A PF também cumpre mandados de buscas e apreensão em endereços de Ribeiro e dos pastores Arilton Moura e Gilmar Santos - esses dois últimos são ligados ao presidente Jair Bolsonaro (PL) e apontados como lobistas que atuavam no MEC.

São 13 mandados de busca e apreensão e cinco de prisão em Goiás, São Paulo, Pará e Distrito Federal. Outras medidas cautelares diversas, como proibição de contatos entre os investigados e envolvidos, também foram efetuadas.

Conforme informações da Globo News, Ribeiro foi preso em Santos, onde mora. Os policiais chegaram ao endereço, um apartamento na praia do Boqueirão, por volta das 5h, e saíram já com o ex-ministro preso às 7h. Os policiais teriam entrado no apartamento e feito também uma vistoria no veículo do investigado.

Operação

A ação foi batizada de Acesso Pago e investiga a prática de tráfico de influência e corrupção para liberação de recursos públicos.

O crime de tráfico de influência tem pena prevista de 2 a 5 anos de reclusão. São investigados também fatos tipificados como crime de corrupção passiva (2 a 12 anos de reclusão), prevaricação (3 meses a 1 ano de detenção) e advocacia administrativa (1 a 3 meses).

Inquérito

O inquérito foi aberto após o jornal "O Estado de S. Paulo" revelar, em março, a existência de um "gabinete paralelo" dentro do MEC controlado pelos pastores.

Dias depois, o jornal "Folha de S.Paulo" divulgou um áudio de uma reunião em que Ribeiro afirmou que, a pedido de Bolsonaro, repassava verbas para municípios indicados pelo pastor Gilmar Silva.

"Foi um pedido especial que o presidente da República fez para mim sobre a questão do [pastor] Gilmar", disse o ministro no áudio.

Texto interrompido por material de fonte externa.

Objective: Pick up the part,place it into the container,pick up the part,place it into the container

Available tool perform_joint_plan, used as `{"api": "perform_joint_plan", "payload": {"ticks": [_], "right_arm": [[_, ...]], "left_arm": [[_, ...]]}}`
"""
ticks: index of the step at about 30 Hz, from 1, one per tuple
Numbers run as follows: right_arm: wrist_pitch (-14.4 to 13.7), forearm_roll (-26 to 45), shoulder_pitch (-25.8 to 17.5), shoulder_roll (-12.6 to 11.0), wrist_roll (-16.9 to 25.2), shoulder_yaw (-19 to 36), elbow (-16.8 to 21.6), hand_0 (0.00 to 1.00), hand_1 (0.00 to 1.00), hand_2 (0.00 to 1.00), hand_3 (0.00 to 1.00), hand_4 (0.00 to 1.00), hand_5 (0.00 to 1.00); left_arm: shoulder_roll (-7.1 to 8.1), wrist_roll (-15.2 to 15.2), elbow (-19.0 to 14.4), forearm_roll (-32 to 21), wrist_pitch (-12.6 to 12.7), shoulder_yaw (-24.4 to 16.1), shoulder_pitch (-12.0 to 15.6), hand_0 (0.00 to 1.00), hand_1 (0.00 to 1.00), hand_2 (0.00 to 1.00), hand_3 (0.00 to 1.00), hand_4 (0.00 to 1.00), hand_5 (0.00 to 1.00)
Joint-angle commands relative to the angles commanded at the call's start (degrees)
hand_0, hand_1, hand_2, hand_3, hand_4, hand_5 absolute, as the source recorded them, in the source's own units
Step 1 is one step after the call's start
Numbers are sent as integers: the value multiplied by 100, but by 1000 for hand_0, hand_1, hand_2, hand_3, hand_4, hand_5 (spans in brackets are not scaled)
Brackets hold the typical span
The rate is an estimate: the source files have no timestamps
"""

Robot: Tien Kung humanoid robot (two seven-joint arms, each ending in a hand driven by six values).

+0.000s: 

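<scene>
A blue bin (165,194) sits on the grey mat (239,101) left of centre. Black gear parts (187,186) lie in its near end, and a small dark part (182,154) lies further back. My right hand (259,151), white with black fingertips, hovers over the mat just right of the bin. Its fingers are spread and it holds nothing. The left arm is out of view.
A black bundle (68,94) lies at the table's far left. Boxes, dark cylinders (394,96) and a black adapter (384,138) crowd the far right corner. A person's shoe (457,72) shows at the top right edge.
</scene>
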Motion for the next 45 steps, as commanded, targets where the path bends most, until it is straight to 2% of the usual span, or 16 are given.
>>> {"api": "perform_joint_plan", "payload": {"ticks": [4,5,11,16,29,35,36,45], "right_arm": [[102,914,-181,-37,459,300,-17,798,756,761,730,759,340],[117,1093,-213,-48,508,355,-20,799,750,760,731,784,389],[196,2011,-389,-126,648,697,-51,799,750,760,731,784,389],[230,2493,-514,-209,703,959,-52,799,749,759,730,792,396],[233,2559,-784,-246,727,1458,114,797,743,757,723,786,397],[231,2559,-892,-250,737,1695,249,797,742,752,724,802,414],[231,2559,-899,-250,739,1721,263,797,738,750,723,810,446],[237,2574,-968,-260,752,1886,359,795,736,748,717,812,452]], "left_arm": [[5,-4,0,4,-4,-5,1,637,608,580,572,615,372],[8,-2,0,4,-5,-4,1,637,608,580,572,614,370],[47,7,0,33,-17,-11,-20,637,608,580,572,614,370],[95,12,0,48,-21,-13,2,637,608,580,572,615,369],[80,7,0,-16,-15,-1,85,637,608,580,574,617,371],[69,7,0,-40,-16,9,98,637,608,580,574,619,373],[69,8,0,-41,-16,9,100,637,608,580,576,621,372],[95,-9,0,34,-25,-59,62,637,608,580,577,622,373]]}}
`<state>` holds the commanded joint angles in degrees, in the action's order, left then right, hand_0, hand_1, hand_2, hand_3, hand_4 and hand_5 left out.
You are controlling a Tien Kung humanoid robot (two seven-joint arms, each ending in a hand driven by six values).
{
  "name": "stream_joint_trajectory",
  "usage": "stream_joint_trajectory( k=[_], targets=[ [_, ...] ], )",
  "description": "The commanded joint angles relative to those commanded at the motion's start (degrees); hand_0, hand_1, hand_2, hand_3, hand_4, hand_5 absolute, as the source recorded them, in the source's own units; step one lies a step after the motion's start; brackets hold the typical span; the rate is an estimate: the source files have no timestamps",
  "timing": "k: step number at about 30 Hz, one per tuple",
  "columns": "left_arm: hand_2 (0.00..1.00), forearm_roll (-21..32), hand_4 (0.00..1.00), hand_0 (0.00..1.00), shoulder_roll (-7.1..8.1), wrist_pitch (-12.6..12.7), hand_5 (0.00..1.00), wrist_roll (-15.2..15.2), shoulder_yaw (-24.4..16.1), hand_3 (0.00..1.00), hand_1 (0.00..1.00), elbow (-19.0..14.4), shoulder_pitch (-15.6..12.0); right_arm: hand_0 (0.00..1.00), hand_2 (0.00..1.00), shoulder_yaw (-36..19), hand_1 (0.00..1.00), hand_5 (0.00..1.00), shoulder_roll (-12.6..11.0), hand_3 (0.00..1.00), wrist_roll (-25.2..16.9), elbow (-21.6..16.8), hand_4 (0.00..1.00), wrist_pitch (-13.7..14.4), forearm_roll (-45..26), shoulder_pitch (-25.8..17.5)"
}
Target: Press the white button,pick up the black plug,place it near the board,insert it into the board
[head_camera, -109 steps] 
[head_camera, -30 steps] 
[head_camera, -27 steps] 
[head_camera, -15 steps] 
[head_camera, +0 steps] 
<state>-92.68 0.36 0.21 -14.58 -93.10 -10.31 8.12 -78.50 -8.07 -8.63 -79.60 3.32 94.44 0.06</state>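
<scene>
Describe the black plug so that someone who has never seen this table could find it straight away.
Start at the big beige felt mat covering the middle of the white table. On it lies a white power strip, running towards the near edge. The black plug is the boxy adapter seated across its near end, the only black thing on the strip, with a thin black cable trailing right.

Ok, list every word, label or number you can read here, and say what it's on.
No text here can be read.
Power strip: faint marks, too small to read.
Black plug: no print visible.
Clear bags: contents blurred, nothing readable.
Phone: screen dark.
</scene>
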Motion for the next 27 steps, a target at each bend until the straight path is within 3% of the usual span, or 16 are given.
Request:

"Porque a minha prioridade é atender primeiro os municípios que mais precisam e, segundo, atender a todos os que são amigos do pastor Gilmar", complementou Ribeiro.

Após a revelação do áudio, Ribeiro deixou o comando do Ministério da Educação.

Em vídeo, o presidente Jair Bolsonaro chegou a dizer que botava "a cara no fogo" por Ribeiro.  *Com informações da Globo News, G1, Folha de S.Paulo e PF.